Sunday, November 29, 2009

Who do you hate?

The F.B.I. says that hate crimes are up slightly in 2008.



Who do you hate?

An ex-spouse?

Your boss?

Your neighbor?

I'm there in that religion category. Chalicechick says that I hate Roman Catholics and being one of them I must admit I do to some extent so I hate myself as well as them and that's why I now consider myself a Unitarian Universalist.

UUs seem to claim that they don't hate anybody, but I find that not to be true. They seem to hate Robin Edgar for reasons I just don't understand. (You can hate people as much by shunning and ostracizing them as you can by attacking them - it's called passive-aggression).
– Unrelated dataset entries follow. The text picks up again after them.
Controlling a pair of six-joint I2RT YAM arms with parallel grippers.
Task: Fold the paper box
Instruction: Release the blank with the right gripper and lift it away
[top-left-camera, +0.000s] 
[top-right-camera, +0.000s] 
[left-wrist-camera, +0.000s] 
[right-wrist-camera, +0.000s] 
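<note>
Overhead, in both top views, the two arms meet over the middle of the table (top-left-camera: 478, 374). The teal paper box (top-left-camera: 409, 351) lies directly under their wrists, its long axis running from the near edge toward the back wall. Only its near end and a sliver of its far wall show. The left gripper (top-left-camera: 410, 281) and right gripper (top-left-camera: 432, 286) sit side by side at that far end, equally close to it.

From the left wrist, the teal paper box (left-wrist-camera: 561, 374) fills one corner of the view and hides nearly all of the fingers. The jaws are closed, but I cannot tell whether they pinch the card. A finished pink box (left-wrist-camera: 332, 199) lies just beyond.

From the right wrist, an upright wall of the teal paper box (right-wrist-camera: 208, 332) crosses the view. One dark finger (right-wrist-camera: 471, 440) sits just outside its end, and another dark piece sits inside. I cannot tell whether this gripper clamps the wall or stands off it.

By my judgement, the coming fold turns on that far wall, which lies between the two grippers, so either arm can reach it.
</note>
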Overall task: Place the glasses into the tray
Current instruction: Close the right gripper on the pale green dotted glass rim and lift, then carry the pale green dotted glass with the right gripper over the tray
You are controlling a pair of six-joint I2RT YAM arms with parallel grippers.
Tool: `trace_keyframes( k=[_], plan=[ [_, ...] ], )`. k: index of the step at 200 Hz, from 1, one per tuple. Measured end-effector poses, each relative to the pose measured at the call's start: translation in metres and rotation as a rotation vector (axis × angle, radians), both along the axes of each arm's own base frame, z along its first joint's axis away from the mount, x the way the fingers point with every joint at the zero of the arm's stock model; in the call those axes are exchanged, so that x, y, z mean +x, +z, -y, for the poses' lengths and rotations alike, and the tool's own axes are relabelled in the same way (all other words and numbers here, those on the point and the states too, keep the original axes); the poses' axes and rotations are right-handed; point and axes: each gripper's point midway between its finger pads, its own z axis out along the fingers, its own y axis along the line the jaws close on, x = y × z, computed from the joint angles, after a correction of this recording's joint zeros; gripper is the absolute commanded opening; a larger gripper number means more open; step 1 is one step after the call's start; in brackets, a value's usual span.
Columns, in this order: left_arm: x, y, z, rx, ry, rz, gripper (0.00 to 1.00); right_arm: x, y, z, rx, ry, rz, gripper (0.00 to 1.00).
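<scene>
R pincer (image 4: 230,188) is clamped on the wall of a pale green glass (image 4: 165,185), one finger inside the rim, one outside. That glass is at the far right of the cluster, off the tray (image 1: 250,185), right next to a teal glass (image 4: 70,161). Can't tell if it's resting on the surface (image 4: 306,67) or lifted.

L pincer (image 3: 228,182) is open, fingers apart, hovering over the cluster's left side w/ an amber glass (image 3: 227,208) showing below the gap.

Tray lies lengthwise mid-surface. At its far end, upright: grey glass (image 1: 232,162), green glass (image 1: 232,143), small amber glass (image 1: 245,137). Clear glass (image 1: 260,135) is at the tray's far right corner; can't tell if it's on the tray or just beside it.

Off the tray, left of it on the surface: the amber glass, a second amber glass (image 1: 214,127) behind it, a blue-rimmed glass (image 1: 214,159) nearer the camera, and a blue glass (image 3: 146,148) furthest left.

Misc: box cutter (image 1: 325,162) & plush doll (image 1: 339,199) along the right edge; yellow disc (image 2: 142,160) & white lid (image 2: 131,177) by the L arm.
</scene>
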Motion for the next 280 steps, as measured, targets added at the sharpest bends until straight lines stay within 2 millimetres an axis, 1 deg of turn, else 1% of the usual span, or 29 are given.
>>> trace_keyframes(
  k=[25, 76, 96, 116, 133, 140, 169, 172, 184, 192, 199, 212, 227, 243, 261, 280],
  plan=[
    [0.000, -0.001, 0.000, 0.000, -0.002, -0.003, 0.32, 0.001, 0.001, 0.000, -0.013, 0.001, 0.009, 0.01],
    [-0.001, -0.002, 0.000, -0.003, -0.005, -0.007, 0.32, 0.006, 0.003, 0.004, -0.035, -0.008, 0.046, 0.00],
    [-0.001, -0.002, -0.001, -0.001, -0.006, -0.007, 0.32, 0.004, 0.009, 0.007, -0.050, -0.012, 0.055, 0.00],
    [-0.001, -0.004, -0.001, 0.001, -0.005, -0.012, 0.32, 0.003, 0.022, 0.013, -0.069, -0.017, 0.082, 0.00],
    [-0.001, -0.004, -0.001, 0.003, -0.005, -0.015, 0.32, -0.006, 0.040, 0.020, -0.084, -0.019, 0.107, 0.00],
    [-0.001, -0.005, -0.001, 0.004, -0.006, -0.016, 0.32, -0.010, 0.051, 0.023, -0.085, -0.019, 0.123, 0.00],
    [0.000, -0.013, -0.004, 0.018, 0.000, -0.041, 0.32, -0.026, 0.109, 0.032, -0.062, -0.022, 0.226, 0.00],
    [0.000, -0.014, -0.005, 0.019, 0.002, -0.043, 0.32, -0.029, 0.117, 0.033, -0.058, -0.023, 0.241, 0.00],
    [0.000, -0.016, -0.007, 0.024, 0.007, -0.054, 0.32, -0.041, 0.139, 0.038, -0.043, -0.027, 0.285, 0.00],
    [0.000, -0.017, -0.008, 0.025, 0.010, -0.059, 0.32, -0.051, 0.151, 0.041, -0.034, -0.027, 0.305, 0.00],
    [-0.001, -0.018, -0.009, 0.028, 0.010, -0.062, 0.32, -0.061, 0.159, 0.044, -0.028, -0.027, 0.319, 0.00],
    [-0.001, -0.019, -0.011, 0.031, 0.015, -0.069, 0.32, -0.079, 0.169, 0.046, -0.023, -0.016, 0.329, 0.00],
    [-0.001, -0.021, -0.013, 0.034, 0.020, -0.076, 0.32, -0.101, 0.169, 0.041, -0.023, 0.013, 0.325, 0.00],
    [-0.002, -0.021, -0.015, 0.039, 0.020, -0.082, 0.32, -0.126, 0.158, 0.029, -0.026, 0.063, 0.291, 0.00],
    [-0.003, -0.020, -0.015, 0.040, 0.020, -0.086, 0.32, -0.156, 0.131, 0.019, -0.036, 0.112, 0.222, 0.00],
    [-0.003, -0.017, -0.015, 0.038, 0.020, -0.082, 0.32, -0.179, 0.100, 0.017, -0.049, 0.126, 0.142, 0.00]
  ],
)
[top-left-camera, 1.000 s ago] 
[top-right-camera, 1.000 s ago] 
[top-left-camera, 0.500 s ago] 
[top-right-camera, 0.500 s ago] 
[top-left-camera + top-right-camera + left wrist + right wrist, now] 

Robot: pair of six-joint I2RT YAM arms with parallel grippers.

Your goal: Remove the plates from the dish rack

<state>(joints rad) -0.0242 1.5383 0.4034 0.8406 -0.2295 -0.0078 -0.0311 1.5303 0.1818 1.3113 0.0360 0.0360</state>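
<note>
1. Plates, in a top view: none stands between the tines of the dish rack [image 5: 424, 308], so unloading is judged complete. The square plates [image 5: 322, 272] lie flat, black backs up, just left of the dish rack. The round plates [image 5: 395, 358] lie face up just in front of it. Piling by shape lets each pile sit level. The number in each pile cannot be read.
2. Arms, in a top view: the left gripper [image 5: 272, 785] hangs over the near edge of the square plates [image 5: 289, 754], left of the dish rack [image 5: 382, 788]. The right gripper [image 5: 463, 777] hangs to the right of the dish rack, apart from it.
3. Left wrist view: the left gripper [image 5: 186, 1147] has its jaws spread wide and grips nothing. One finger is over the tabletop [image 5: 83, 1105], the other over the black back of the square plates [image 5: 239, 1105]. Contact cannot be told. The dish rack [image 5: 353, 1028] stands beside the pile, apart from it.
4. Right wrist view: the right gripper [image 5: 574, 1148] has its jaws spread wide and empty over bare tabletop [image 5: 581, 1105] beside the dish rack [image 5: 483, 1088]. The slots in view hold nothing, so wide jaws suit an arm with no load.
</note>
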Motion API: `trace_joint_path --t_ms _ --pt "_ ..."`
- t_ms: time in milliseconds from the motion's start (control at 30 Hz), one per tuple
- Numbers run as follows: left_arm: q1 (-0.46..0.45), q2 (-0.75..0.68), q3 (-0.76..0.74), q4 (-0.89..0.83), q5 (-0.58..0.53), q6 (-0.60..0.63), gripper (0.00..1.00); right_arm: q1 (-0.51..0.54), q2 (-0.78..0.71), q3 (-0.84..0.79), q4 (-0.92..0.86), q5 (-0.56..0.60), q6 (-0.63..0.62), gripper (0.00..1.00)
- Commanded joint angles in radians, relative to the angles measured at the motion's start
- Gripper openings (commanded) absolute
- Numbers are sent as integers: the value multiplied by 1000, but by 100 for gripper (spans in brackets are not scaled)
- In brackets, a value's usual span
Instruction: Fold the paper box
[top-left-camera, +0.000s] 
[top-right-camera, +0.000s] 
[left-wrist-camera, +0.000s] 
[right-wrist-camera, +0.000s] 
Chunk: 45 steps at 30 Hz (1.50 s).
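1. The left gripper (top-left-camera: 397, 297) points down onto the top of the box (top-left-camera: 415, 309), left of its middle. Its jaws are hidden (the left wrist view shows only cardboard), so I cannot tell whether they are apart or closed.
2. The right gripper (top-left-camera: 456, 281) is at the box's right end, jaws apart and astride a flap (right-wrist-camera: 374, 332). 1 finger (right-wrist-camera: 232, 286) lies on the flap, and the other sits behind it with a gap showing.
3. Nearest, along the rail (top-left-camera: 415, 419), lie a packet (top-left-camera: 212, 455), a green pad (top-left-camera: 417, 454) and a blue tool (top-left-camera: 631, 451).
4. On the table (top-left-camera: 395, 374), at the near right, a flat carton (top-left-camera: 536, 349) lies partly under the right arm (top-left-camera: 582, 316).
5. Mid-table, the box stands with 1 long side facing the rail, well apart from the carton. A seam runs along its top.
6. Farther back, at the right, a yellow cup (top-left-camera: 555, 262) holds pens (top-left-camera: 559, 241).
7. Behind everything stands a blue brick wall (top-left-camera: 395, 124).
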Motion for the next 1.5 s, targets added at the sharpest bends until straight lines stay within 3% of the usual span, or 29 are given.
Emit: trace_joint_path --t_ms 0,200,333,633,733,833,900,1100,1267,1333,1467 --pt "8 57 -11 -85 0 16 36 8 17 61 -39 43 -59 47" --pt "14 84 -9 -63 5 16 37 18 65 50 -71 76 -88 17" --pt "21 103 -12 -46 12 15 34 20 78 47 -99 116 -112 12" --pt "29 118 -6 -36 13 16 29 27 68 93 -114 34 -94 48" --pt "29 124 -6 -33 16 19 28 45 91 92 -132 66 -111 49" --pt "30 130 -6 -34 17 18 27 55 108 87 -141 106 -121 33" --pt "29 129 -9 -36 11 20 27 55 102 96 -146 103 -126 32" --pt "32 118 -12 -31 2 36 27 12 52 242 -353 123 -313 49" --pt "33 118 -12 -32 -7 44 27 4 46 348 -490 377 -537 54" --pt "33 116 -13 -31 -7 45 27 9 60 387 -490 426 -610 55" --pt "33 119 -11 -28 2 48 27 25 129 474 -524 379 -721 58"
I have to admit that I hate a lot of people and a lot of things and I work everyday not to let my hate interfere with my courtesy and civilty. It's takes a lot of effort and if you read this blog with any regularity, you can see that I often fail.

As Unitarian Universalists we say that we believe in the inherent worth and dignity of every person, and in justice, equity, and compassion in human relations, but it takes work every day, let's be honest, not to express it. Many of us have our hate repressed so deeply that we immediately deny that we hate others, but it is there and it leaks out anyway and we are ashamed of it.

The thing I like about Unitarian Universalists is that we are not hypocrits for the most part. We hate those we hate and we try to be kind anyway. There is a lot of virtue in that. As Martin Luther King, Jr. said he had no illusions that he could change the attitude of a racist. He just wanted them to act right and follow the law.

Kurt Vonnegut, a good Unitarian Universalist, says in his book, Jailbird, "Love often fails, but courtesy prevails."

That is as well put as I have ever seen.

Peace.........................

15 comments:

  1. David,

    I'm not sure I agree that we are not hypocrites. We say we respect the inherent worth and dignity blah, blah, blah and the interdependent web of all blah blah blah but we can's agree to say no to war - out of fear, complacency, and prejudice, as I think you have said.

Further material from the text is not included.